After their son William had been shot and killed by Ohio National Guard troops at Kent State University on May 4, 1970, Florence and Louis Schroeder received a letter at their Lorain, Ohio, home.

“There’s nothing better than a dead, destructive, riot-making communist,” it read, “and that’s what your son was …. Be thankful he is gone.”

The letter writer wasn’t alone in his distaste for those killed during a protest by students angered that President Richard Nixon had expanded the Vietnam War into Cambodia.

Karl Liske worked at the Kent post office at the time. In an oral history recorded in 2019, he recalled nearly coming to blows with a coworker who said Guardsmen “should have shot more of them.”

In fact, the university’s oral history project is filled with such recollections. Kent State students returned home shaken by what they’d seen and experienced only to be cursed out by friends and family members who cheered the National Guardsmen’s treatment of protesters. “Oh, I wish I would have shot them,” one student recalled hearing from a relative. “If I’d been there, I would have shot them all.”

Attitudes changed over time. More than eight years after the shootings, Guardsmen named in a civil suit signed a statement that read, “In retrospect, the tragedy of May 4, 1970, should not have occurred …. Hindsight suggests that another method would have resolved the confrontation. Better ways must be found to deal with such confrontations.”

Nixon’s own Scranton Commission concluded that “the 61 shots by 28 Guardsmen certainly cannot be justified.”

Saturday marked the passing of 54 years since the shootings. In a parking lot that was in the line of the Guardsmen’s fire, people solemnly approached four small memorial markers where the Kent State students died.

“We remember Bill,” someone had written in chalk near Schroeder’s memorial.
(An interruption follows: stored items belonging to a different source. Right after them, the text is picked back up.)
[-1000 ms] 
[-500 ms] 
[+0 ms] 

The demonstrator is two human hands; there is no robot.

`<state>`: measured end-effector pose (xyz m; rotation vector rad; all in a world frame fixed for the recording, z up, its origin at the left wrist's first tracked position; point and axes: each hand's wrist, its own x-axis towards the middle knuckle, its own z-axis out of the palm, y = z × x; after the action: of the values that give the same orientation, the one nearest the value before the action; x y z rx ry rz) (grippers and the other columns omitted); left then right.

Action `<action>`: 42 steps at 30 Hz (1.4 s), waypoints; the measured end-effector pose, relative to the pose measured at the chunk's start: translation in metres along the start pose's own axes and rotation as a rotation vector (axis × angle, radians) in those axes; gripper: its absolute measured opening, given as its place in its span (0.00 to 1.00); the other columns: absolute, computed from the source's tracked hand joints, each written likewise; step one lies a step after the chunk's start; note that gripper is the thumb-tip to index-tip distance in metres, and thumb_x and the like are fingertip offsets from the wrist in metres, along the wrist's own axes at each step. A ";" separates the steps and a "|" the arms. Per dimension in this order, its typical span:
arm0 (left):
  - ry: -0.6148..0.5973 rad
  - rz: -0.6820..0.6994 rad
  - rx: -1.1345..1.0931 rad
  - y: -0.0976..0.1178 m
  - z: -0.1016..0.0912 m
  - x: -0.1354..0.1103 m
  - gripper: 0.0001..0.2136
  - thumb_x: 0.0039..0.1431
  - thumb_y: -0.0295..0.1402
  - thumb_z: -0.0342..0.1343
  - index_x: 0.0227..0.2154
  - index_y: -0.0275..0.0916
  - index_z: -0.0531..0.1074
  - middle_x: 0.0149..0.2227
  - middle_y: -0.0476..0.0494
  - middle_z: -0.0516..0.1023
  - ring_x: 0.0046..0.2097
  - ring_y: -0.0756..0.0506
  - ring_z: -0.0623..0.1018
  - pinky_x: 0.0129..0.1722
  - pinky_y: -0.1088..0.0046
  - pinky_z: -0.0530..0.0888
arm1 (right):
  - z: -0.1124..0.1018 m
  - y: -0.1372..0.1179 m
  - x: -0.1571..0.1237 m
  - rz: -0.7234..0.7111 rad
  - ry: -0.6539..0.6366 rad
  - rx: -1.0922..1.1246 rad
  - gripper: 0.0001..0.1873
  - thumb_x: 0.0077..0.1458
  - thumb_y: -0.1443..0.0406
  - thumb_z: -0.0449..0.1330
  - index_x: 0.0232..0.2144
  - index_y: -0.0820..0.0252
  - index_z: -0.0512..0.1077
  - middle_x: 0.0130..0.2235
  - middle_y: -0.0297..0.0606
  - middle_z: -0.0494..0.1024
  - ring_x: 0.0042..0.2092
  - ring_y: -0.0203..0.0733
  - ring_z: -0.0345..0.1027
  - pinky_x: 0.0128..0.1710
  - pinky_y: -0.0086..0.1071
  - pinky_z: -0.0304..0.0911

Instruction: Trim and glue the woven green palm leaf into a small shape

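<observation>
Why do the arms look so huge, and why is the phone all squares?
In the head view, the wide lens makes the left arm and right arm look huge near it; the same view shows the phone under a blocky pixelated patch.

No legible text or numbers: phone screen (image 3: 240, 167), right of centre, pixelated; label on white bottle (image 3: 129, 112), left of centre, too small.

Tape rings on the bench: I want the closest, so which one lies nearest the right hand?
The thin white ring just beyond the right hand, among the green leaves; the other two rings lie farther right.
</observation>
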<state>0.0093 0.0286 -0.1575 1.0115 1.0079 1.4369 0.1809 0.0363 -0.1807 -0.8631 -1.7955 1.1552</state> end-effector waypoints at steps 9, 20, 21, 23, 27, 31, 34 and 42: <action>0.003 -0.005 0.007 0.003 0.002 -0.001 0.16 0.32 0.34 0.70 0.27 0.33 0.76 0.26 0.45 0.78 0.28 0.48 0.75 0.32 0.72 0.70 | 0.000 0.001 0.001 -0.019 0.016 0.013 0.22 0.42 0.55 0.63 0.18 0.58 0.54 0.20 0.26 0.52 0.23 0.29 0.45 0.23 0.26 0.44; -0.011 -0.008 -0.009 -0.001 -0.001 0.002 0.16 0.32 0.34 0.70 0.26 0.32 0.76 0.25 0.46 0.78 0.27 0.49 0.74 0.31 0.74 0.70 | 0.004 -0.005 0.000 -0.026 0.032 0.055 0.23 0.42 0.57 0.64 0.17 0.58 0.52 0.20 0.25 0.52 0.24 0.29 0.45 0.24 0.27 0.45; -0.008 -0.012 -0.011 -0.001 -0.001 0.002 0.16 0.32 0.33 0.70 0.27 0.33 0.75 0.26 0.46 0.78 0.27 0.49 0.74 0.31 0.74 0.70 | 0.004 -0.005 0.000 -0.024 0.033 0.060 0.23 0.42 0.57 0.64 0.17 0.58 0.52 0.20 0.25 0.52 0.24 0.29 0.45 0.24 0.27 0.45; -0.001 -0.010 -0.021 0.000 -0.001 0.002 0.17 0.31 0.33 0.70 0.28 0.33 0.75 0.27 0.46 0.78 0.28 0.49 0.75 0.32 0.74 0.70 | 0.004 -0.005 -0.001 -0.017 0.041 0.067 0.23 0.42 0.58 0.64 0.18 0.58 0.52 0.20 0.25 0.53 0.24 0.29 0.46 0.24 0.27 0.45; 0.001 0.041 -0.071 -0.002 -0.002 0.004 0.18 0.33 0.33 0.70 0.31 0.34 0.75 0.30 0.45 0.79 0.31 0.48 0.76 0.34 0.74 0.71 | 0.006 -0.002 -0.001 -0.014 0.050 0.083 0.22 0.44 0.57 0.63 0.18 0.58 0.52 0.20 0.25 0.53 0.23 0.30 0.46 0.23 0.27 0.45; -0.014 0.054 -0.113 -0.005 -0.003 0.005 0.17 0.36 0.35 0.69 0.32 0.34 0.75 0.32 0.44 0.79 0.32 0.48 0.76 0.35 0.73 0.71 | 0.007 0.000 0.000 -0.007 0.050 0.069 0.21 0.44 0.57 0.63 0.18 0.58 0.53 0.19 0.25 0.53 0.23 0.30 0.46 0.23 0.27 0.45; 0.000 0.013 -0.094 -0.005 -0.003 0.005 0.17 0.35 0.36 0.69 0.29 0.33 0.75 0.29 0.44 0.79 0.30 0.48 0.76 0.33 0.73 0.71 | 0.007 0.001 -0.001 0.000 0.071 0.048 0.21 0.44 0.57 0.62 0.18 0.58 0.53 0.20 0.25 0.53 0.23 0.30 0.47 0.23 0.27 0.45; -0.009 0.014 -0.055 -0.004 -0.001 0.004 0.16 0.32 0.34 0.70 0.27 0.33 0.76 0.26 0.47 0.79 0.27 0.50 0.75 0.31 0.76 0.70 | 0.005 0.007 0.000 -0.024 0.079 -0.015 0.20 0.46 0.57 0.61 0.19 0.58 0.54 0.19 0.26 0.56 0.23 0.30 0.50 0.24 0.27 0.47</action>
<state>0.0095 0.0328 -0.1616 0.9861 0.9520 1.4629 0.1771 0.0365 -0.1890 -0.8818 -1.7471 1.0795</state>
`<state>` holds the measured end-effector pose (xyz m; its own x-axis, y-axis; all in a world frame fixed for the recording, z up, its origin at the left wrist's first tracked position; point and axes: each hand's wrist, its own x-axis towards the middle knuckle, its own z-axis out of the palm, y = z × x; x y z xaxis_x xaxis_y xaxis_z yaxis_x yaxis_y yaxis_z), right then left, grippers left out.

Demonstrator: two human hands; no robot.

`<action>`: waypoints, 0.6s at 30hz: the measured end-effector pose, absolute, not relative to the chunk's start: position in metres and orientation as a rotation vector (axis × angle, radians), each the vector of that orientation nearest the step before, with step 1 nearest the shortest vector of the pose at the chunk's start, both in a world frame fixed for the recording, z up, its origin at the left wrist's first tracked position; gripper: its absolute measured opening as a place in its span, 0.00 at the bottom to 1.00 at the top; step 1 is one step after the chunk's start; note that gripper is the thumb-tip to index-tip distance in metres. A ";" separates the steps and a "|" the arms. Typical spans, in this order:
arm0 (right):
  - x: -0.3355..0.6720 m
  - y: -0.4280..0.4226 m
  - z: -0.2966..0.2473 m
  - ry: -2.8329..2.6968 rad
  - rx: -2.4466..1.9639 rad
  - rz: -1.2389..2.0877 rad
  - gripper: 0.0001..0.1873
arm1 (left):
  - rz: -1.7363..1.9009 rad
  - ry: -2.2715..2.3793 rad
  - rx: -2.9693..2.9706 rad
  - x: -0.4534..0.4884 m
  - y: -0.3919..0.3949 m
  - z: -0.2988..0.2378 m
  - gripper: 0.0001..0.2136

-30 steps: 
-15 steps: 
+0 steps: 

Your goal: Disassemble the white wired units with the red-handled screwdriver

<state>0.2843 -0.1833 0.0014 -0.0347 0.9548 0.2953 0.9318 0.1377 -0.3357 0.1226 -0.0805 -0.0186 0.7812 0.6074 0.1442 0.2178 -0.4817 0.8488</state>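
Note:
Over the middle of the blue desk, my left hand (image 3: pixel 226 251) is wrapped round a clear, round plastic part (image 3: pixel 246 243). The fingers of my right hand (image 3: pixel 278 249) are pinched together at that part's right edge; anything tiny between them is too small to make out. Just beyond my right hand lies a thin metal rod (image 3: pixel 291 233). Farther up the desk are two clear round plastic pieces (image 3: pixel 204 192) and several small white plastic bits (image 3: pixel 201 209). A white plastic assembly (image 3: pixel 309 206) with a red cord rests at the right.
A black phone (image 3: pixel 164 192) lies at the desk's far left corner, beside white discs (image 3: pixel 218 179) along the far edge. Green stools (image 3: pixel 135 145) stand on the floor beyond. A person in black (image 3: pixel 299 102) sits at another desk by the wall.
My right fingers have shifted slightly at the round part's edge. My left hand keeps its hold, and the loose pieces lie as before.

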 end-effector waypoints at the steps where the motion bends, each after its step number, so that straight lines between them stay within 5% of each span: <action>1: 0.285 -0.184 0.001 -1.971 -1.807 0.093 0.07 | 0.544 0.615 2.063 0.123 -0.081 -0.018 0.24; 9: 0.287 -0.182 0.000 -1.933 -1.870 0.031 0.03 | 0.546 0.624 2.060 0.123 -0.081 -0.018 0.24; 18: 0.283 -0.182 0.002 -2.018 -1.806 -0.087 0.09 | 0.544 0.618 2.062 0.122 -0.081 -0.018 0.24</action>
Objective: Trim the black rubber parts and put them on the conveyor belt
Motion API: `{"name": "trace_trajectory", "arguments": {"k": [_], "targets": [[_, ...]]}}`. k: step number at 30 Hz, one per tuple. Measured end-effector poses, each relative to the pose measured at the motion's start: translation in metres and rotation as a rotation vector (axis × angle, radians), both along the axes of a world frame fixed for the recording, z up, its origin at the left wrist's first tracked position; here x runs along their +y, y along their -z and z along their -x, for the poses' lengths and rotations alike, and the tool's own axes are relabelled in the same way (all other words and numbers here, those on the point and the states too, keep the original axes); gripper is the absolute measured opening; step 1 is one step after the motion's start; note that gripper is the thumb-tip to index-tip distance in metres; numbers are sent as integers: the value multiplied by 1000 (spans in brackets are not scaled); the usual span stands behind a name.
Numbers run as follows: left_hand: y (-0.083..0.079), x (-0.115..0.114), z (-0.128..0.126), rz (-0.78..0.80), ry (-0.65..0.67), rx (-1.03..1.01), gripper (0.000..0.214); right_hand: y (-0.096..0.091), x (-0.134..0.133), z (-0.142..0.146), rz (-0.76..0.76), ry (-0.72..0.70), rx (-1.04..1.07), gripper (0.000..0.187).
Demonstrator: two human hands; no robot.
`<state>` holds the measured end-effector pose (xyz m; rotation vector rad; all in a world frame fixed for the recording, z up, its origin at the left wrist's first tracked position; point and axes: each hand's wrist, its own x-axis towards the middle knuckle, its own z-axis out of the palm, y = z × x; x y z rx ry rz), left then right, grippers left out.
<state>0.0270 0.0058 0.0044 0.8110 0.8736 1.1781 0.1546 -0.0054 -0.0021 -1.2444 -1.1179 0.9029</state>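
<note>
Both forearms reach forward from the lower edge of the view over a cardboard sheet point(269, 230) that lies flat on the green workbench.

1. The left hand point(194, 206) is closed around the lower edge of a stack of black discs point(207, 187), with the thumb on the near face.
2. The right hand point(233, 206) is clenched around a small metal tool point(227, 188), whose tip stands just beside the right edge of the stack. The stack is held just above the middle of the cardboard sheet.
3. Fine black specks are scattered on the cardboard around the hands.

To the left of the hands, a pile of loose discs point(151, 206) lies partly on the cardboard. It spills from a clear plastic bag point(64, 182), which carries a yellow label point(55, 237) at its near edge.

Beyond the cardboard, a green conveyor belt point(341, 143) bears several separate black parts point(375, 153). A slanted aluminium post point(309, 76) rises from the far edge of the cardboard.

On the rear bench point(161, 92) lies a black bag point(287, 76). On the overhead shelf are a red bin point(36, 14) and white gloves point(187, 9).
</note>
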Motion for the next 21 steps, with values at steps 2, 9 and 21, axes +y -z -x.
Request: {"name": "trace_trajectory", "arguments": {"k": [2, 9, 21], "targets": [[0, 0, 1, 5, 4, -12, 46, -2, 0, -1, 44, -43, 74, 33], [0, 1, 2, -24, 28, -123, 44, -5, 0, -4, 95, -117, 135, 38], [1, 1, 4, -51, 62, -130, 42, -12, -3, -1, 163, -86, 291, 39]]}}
Schroeder fell after a bullet fired from an M1 military rifle ripped into his chest and tore up a lung.

Several feet away, at the spot where Allison Krause died, a blue chalk quote on the parking lot elicited a sigh: “Those who don’t remember history are destined to repeat it.” And then, “Activists don’t deserve to die.”

On a day set aside to remember when escalation led to a tragedy of historic proportions, New York City police were taking heat after acknowledging that one of its officers accidentally fired a gun while clearing pro-Palestinian protesters from a building on the Columbia University campus.

At Kent State, past lessons coexisted with present tensions. A middle-aged man wearing a blue jean jacket picked up a piece of yellow chalk and wrote near the Allison Krause memorial marker, “Palestinian Solidarity.” And on the nearby Commons, where several hundred people gathered for a commemoration ceremony, a choir director wore a T-shirt that read “Jews say cease fire now” while leading a group of students in singing the Neil Young song “Ohio.”

Pro-Palestinian protesters at the event stood quietly and clutched signs. “Wrong in Vietnam, wrong in Gaza,” read one. And another: “Honor our legacy, disinvest now.” On a hillside overlooking the event, counterprotesters displayed two large flags of Israel.

Dean Kahler, who was wounded during the shootings at Kent State University on May 4, 1970, rings the Victory Bell during a commemoration event on Saturday, May 4, 2024. (Steve Mellon/Pittsburgh Union Progress)

After the choir finished, a gray-bearded man named Dean Kahler pushed his wheelchair to the university’s famous Victory Bell. Kahler was a 19-year-old freshman when a Guardsman’s bullet damaged his spine. That was decades ago. Now it was time to honor the dead. Kahler reached up and sent the bell’s sharp, resonant call out over the Commons. It sounded like a warning.